Durante todo este processo, foi determinante o papel dos bispos, que marcaram profundamente as igrejas locais. Uma geração de prelados nomeados pelo Papa Pio IX a partir do final da década de 1840 caracterizou-se por um forte perfil missionário, por sua proximidade com Roma e pelos confrontos com os governos liberais, que muitas vezes culminaram com o exílio. Em 1847, Rafael Valentin Valdivieso foi nomeado arcebispo de Santiago do Chile; em 1852, Silvestre Guevara e Lira foi nomeado arcebispo de Caracas; em 1853, Pedro Espinosa e Davalos assumiu como bispo de Guadalajara (México) e como primeiro arcebispo em 1863; em 1854, Mariano José de Escalada foi nomeado bispo de Buenos Aires e, em 1866, primeiro arcebispo. Todos participaram do Concílio Vaticano I. Sob a liderança de Leão XIII, se consolidou uma nova geração, formada no Colégio Pio-Latino-americano, doutorada na Universidade Gregoriana e mais comprometida com a ação educativa e social da Igreja. Entre eles estavam os participantes do Concílio Plenário Latino-americano: Pedro Rafael González e Calixto, bispo de Ibarra em 1876 e arcebispo de Quito em 1893; Mariano Soler, bispo de Montevidéu em 1881 e primeiro arcebispo em 1897; Jerônimo Tomé da Silva, bispo de Belém do Pará desde 1890 e arcebispo de Salvador em 1893.
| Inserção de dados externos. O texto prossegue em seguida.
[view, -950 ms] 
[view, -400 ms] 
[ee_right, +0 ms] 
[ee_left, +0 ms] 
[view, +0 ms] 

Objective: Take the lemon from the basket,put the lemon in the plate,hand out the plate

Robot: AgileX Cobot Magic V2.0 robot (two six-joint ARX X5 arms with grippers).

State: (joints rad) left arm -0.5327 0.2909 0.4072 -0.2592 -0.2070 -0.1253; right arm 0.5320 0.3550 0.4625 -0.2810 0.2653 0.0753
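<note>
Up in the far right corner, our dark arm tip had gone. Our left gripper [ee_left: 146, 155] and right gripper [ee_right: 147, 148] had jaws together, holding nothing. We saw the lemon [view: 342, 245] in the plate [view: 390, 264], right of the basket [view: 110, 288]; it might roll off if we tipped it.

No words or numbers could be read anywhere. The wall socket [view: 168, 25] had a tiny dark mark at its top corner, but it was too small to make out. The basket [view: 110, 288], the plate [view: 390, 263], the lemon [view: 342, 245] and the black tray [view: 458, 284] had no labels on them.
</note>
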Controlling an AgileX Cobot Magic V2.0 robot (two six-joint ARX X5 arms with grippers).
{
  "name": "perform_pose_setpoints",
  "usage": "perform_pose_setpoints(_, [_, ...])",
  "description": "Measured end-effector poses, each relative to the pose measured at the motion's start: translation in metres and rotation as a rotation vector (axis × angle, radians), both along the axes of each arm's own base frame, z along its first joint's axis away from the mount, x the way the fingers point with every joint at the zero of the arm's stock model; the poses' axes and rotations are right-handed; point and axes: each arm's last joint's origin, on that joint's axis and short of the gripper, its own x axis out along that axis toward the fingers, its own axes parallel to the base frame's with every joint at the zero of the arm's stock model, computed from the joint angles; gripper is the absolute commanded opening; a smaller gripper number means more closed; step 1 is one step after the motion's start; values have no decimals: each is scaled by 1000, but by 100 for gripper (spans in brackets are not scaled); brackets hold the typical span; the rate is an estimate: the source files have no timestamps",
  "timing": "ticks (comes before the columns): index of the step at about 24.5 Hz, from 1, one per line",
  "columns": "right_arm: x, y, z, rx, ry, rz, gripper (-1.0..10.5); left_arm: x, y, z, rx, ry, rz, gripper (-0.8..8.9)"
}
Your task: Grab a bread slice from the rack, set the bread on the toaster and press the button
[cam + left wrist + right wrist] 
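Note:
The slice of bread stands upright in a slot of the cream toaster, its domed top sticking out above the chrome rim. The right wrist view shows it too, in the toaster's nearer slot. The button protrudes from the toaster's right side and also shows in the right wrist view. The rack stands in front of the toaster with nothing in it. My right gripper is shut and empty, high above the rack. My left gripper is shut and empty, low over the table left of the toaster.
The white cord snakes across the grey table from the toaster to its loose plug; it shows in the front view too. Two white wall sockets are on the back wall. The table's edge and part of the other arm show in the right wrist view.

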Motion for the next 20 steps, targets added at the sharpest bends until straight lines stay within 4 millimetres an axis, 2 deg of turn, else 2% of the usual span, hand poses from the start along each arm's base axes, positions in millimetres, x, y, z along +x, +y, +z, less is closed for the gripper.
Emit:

Todos representavam, nas palavras de Christopher Clark, o “Novo Catolicismo”, cujo discurso reafirmou a influência “civilizadora” da Igreja Católica ao longo da história ocidental. O cristianismo era sinônimo de civilização e a melhor sociedade possível era a fundada na fé cristã, na prática das virtudes religiosas e na presença docente e orientadora da hierarquia católica.